Politiqueiros portugueses dizem ser suíços: Caro Carlos Medeiros. Escrevo-lhe de forma directa. Falo do que vivi, do que sofri e do que continuo a sofrer num sistema que funciona bem para si próprio e mal para quem cai, adoece ou denuncia. Depois fala de barriga cheia.
Ninguém acusa o povo suíço individual, seria injusto e falso. Acusamos as colectividades do Estado, a lei usada como escudo, as instituições que se protegem mutuamente, as seguradoras, os serviços e os mecanismos que apagam pessoas em nome da ordem. É neste contexto que muita gente considera que o sistema suíço herdou de Hitler a frieza da nação nos cargos políticos, sociais e afins. Um sistema que se está a tornar corrupto, e que Portugal está a copiar.
Repare, a retirada de crianças pela KESB acontece também através do Instituto da Segurança Social. Olhe para o que a SUVA fez comigo e com centenas de portugueses que, depois de termos descontado, não nos dão os direitos merecidos, e em que médicos e seguradoras mentem nos relatórios para não assumirem responsabilidades. Olhe para o imposto duplo sobre valores e bens arrecadados. Olhe para o RNH. Olhe para os descontos que desaparecem a quem trabalha em várias firmas. Olhe para a pensão de invalidez, que não dá para viver depois de termos descontado como manda a Lei. Olhe para os impostos pagos cá e, depois, na pensão de invalidez e na reforma, ainda termos de pagar em Portugal mais vinte e três por cento.
O que faz na Suíça como político, o que pode ajudar mediante forças políticas portuguesas em conjunto. Ou prefere defender a Suíça, quando a mesma não é apenas aquilo que pintam e, em regra geral, a parte social e os problemas que passamos a ter são esquecidos, sendo tratados como portugueses de segunda e emigrantes de segunda pelos políticos.
A Suíça que defende com tanto ardor é a mesma que me negou exames, que adulterou relatórios, que fechou portas e que me empurrou para o silêncio. Mas eu nunca me calarei. E perante isso, o que ouvi da sua parte nos comentários da Repórter X não foi acção nem defesa concreta, foi discurso, comparação e desconforto com a crítica.

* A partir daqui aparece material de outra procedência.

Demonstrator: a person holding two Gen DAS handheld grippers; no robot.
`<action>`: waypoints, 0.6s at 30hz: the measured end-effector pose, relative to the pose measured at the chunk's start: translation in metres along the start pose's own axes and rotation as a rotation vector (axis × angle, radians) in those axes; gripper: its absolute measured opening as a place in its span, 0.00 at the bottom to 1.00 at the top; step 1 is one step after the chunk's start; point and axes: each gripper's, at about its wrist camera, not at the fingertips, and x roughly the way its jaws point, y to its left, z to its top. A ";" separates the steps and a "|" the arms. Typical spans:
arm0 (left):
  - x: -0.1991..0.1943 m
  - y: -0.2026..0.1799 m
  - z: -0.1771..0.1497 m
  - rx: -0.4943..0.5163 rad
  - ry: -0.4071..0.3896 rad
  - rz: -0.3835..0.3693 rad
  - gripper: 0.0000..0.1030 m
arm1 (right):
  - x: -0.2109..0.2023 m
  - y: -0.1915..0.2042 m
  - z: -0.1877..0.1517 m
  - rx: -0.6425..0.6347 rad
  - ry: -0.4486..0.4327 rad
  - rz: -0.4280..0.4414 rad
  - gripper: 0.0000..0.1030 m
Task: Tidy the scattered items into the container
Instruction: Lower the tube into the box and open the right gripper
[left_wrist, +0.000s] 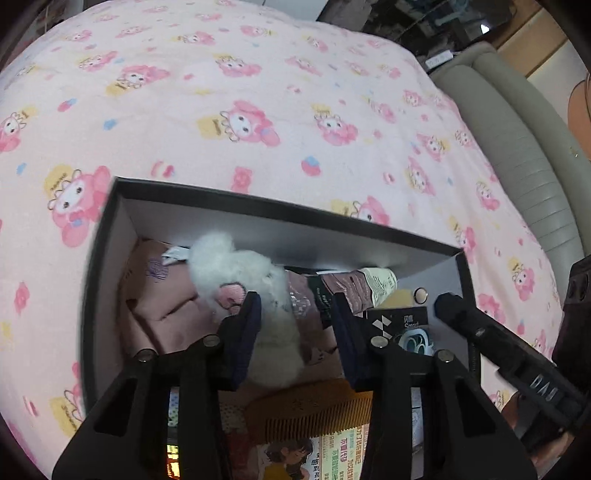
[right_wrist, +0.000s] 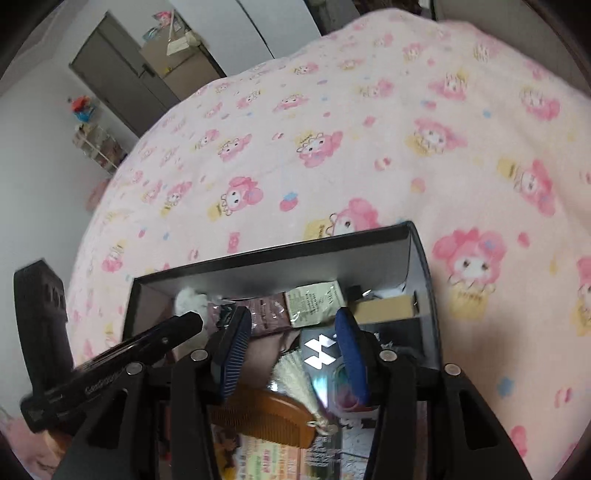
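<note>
A black shoebox (left_wrist: 280, 212) (right_wrist: 273, 258) sits open on the pink cartoon bedsheet (left_wrist: 258, 92), and both grippers hang over it. My left gripper (left_wrist: 297, 325) points down into it. A white fluffy plush with a pink paw (left_wrist: 236, 269) lies between its fingers, brushing the left pad and clear of the right one. My right gripper (right_wrist: 291, 347) is open above a wooden comb (right_wrist: 266, 413), a white tassel (right_wrist: 295, 373) and a black card packet (right_wrist: 319, 350). The packet leans by its right finger. Each view shows the other gripper's black finger beside the box.
The box also holds pink cloth (left_wrist: 170, 310), foil sachets (right_wrist: 314, 301), a brown carton (right_wrist: 384, 310) and a printed booklet (left_wrist: 332, 454). A grey padded bed frame (left_wrist: 517, 147) runs along the right. A door (right_wrist: 122, 74) and a small shelf (right_wrist: 96, 144) stand beyond the bed.
</note>
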 end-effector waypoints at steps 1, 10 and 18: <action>0.002 -0.005 0.001 0.018 0.000 0.024 0.37 | 0.004 -0.001 -0.002 -0.003 0.010 -0.014 0.40; 0.040 -0.029 0.010 0.033 0.134 -0.101 0.30 | 0.023 -0.007 -0.003 -0.017 0.066 -0.063 0.33; 0.028 -0.017 0.011 0.002 0.098 -0.064 0.31 | 0.032 -0.004 -0.005 -0.036 0.104 -0.080 0.33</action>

Quando um político se sente mais ferido pela imagem de um país do que pela situação real de portugueses que nele vivem e sofrem, algo está profundamente errado. A política não é palco, não é orgulho identitário, é responsabilidade. O senhor, como português, deveria ter obrigação de conhecer os problemas e a realidade de muitos portugueses e, como diz ser suíço, percebe-se quando vendeu a sua alma.
Não lhe peço ataques à Suíça, peço-lhe coragem para enfrentar o sistema quando este falha, para defender portugueses quando estes são tratados como incómodo, para escolher pessoas antes de instituições.
O nosso homólogo João Carlos Quelhas denunciou padrões, eu trouxe o corpo ferido e os factos, Carlos Medeiros respondeu a proteger a ideia do país de acolhimento. É aqui que nos separamos.
A política mede-se no terreno, não em entrevistas nem em cargos. Mede-se ao lado de quem caiu e ficou para trás. É isso que lhe digo, sem insulto e sem rodeios, porque a verdade não precisa de defesa.